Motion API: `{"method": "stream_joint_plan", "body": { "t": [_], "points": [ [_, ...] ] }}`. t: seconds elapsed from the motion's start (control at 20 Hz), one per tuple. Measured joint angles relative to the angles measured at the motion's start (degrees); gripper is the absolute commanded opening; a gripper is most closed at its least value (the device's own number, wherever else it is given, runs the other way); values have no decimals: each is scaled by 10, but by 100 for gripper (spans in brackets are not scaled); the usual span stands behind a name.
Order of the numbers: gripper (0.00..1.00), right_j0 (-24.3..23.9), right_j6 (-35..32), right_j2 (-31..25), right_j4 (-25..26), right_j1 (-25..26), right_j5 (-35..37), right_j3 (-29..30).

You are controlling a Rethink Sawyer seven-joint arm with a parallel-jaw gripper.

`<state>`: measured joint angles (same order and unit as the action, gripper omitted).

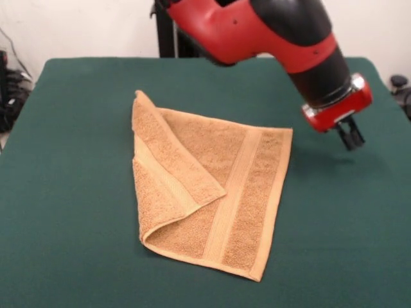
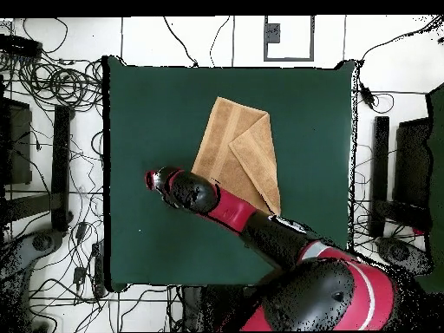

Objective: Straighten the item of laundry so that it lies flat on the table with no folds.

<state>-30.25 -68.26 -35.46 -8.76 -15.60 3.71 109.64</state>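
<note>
The golden-tan towel (image 1: 212, 192) lies on the dark green table (image 1: 70, 192) with its left part folded over in a triangular flap; a paler band runs down its right side. It also shows in the overhead view (image 2: 238, 152) with the flap on its right. My gripper (image 1: 351, 136) hangs above the table to the right of the towel, apart from it and holding nothing. Its two dark fingers stand close together. In the overhead view the gripper (image 2: 154, 179) is left of the towel.
The red and black arm (image 1: 270, 32) reaches in from the top across the table's far side. Cables and stands (image 2: 52, 130) lie on the floor around the table.
</note>
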Motion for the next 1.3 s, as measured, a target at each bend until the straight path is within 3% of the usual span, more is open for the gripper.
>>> {"method": "stream_joint_plan", "body": {
  "t": [0.1,0.2,0.35,0.45,0.8,1.0,1.3],
  "points": [
    [0,0,-5,6,0,-14,2,11],
    [0,0,-8,40,4,-65,19,38],
    [0,-2,-8,70,10,-103,43,47],
    [0,-5,-8,120,25,-154,95,48],
    [0,-14,-8,225,103,-243,227,19],
    [0,-44,-8,248,163,-262,269,-20],
    [0,-118,-7,247,242,-248,280,-96]
  ]
}}
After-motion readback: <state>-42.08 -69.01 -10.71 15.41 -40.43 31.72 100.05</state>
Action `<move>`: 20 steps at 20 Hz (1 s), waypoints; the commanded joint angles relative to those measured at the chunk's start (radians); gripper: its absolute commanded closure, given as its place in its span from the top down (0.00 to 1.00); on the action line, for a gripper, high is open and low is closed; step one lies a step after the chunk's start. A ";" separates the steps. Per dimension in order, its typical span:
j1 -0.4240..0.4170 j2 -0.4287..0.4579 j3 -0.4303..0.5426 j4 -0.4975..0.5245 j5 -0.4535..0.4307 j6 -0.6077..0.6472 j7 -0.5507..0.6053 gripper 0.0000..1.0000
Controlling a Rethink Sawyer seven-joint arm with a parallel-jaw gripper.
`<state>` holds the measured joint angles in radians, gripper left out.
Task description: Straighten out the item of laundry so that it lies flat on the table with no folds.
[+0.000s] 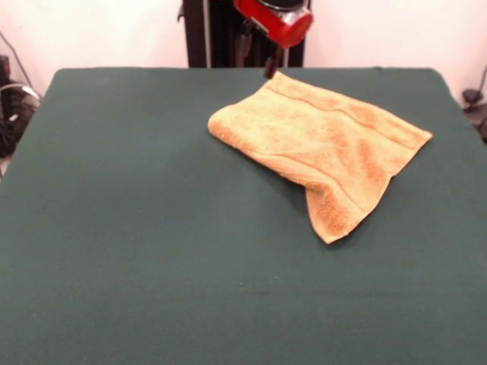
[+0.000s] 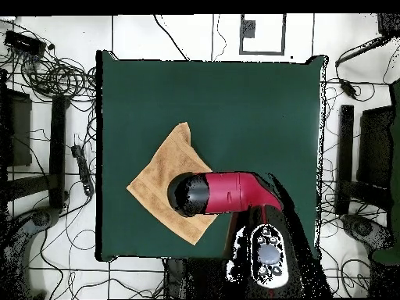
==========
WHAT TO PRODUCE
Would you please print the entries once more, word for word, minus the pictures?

WRITTEN ANSWER
Motion API: `{"method": "stream_joint_plan", "body": { "t": [_], "points": [ [_, ...] ] }}`. t: seconds elapsed from the motion's start (control at 20 Hz), one per tuple. Measured joint angles relative to the angles measured at the motion's start (degrees); gripper is the absolute commanded opening; a gripper is most closed at its least value (the device's own number, wherever else it is given, runs the other way); values have no decimals: each is scaled by 10, but by 100 for gripper (spans in brackets are not scaled); the usual span stands behind a name.
Order of the numbers: gripper (0.00..1.00), right_j0 (-24.3..23.9), right_j6 (-35..32), right_j2 (-31..25), right_j4 (-25..26), right_j1 (-25..26), right_j5 (-35..37), right_j3 (-29..30).

You are controlling a Rethink Sawyer seven-joint arm with a parallel-jaw gripper.

`<state>`: measured joint angles (same order and unit as the action, gripper omitted).


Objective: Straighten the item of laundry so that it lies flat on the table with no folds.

<state>-30.25 -68.26 -35.46 -8.76 -15.60 3.71 109.64</state>
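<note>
The golden-tan towel (image 1: 212, 192) lies on the dark green table (image 1: 70, 192) with its left part folded over in a triangular flap; a paler band runs down its right side. It also shows in the overhead view (image 2: 238, 152) with the flap on its right. My gripper (image 1: 351, 136) hangs above the table to the right of the towel, apart from it and holding nothing. Its two dark fingers stand close together. In the overhead view the gripper (image 2: 154, 179) is left of the towel.
The red and black arm (image 1: 270, 32) reaches in from the top across the table's far side. Cables and stands (image 2: 52, 130) lie on the floor around the table.
</note>
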Motion for the next 1.3 s, as measured, a target at each bend until the straight path is within 3% of the usual span, more is open for the gripper.
>>> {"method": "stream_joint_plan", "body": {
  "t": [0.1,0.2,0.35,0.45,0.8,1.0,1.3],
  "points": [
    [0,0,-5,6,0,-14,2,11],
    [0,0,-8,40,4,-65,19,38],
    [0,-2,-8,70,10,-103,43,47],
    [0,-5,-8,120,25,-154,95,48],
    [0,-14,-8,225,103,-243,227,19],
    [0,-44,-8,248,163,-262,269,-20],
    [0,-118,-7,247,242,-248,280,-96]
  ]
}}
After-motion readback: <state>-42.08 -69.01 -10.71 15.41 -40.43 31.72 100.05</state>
Action `<move>`: 20 steps at 20 Hz (1 s), waypoints; the commanded joint angles relative to those measured at the chunk's start (radians); gripper: its absolute commanded closure, given as its place in its span from the top down (0.00 to 1.00); on the action line, for a gripper, high is open and low is closed; step one lies a step after the chunk's start. A ";" separates the steps. Per dimension in order, its typical span:
j1 -0.4240..0.4170 j2 -0.4287..0.4579 j3 -0.4303..0.5426 j4 -0.4975..0.5245 j5 -0.4535..0.4307 j6 -0.6077..0.6472 j7 -0.5507..0.6053 gripper 0.0000..1.0000
Controlling a Rethink Sawyer seven-joint arm with a parallel-jaw gripper.
`<state>` holds the measured joint angles in radians, gripper left out.
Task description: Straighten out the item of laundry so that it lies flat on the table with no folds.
[+0.000s] 
[+0.000s] 

The required output has been supplied.